Todos os dias, mergulha numa rotina hiperdisciplinada de cuidados corporais (de dentro para fora) que visa, em teoria, manter a condição física vital de alguém mais jovem. Não estamos a falar de adotar uma alimentação equilibrada, fazer exercício físico, dormir bem e passar creme para travar as rugas; estamos a falar de criar uma clínica em casa, ter um cromograma de sono, fazer análises constantes aos biomarcadores (parâmetros biológicos que ajudam a prevenir e diagnosticar doenças). E mais: além de uma dieta vegan restrita, que não permite mais do que duas mil calorias diárias e exclui totalmente álcool e açúcares, o empresário toma 54 comprimidos por dia e faz terapia com luz infravermelha. E mais outra vez: faz trocas de plasma com o filho, faz análises para medir a qualidade do esperma, submete-se a terapias genéticas experimentais e investe 10 milhões de dólares por ano (cerca de 9,5 milhões de euros) para fazer todos os tratamentos que quer, publicando os resultados dos exames online, a bem da "transparência".

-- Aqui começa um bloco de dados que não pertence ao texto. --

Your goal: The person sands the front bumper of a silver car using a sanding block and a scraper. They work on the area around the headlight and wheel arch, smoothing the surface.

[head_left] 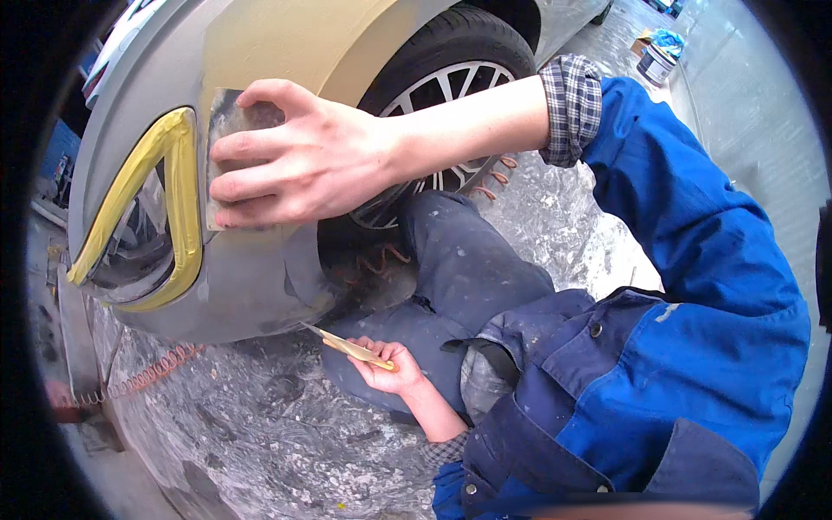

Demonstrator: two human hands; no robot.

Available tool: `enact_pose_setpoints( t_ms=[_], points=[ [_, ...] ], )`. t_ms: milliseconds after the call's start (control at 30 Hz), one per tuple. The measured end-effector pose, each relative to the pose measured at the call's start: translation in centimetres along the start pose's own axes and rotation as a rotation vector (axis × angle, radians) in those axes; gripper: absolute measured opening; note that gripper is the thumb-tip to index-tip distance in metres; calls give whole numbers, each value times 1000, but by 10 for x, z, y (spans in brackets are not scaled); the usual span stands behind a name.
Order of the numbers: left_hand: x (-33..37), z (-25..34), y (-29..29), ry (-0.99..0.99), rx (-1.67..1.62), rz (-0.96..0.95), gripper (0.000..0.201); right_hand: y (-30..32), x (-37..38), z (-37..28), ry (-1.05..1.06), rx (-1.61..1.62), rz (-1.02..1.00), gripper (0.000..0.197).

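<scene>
My right hand point(303, 160) presses a flat, smeared grey rectangular plate point(224, 121) against the car's front fender point(269, 52). Its fingers bend over the plate, the thumb hidden; whether this is a spreader or a sanding pad I cannot tell. Beside it, yellow masking tape point(185, 208) frames the headlight point(139, 234). Lower down, before my knees, my left hand point(390, 368) grips a slim putty knife point(351, 347) with a pale yellowish handle, its thin tip toward the bumper point(247, 295). The knife stays apart from the car.
Behind my right forearm stands the front wheel point(451, 82). An orange coiled hose point(165, 364) runs under the bumper, with more coils near the wheel. The floor point(286, 425) is blotched white and grey. A tin point(656, 65) with blue plastic on it stands at the far right wall.
</scene>
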State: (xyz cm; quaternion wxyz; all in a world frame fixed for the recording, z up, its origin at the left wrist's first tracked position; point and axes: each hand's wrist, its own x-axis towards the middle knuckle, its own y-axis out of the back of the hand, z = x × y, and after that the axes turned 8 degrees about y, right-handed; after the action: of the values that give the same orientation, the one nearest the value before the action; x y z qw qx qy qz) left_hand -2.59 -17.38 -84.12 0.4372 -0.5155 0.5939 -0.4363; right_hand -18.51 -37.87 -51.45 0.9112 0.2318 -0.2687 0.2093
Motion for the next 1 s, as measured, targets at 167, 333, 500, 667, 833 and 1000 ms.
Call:
enact_pose_setpoints(
  t_ms=[167,333,500,667,833,1000],
  points=[
    [0,0,1,-8,-31,19,32,-7,3,4,19,-18,22,20],
    [2,3,2,3,1,0,31,0,-2,2,73,27,-69,21],
    [2,4,3,-6,-1,20,30,19,-25,-7,174,63,-180,25],
    [2,4,3,-7,-20,12,31,49,-42,-5,209,113,-298,32],
    [3,1,-1,-10,-8,48,33,38,-19,15,64,78,-142,45],
    [0,-1,-6,-28,2,76,32,9,7,4,4,21,-100,37]
  ],
)
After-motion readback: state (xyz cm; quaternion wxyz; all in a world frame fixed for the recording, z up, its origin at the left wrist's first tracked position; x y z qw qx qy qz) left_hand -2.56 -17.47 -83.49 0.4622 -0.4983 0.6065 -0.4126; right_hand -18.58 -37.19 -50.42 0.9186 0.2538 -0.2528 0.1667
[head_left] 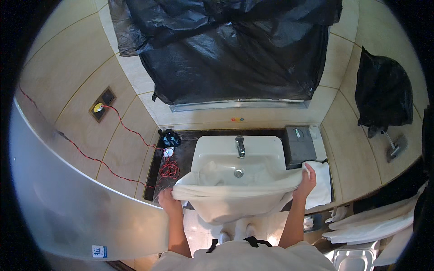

"Não é ciência, é atenção"
O extremo a que chega é quase robótico: Bryan vive de acordo com um algoritmo projetado para dar ao seu corpo o que as análises clínicas e tecnológicas dizem que precisa, independentemente da sua vontade e das reações de alguns críticos da comunidade científica, que o acusam de promover um modo de vida mais próximo de um culto perigoso do que de um plano de bem-estar e de saúde. "Não é ciência, é apenas atenção", assevera Vadim Gladyshev, professor de medicina em Harvard e ouvido no documentário. E é também marketing: o "biohacker" (o termo refere-se a alguém que combina inovações biotecnológicas) vende na Amazon um pacote de vitaminas, suplementos e produtos alimentares, como um azeite anti-envelhecimento cuja garrafa de 750 ml custa 33 euros. Embora os produtos promovam benefícios como foco e alívio do stresse, vale a pena notar que Johnson não é médico nem está creditado pelas autoridades de saúde para dar conselhos de saúde.
O documentário de 90 minutos, realizado pelo norte-americano Chris Smith, falha em humanizar um homem que aspira fintar a mais natural característica da existência humana, talvez por não ser fácil humanizá-lo. Com relacionamentos complicados com a família e os amores, Bryan remeteu tudo para trás da prioridade que parece orientar-lhe a vida. O que faz pensar que não tenta viver o máximo possível, tenta, sim, viver durante o máximo de tempo possível. São duas coisas diferentes.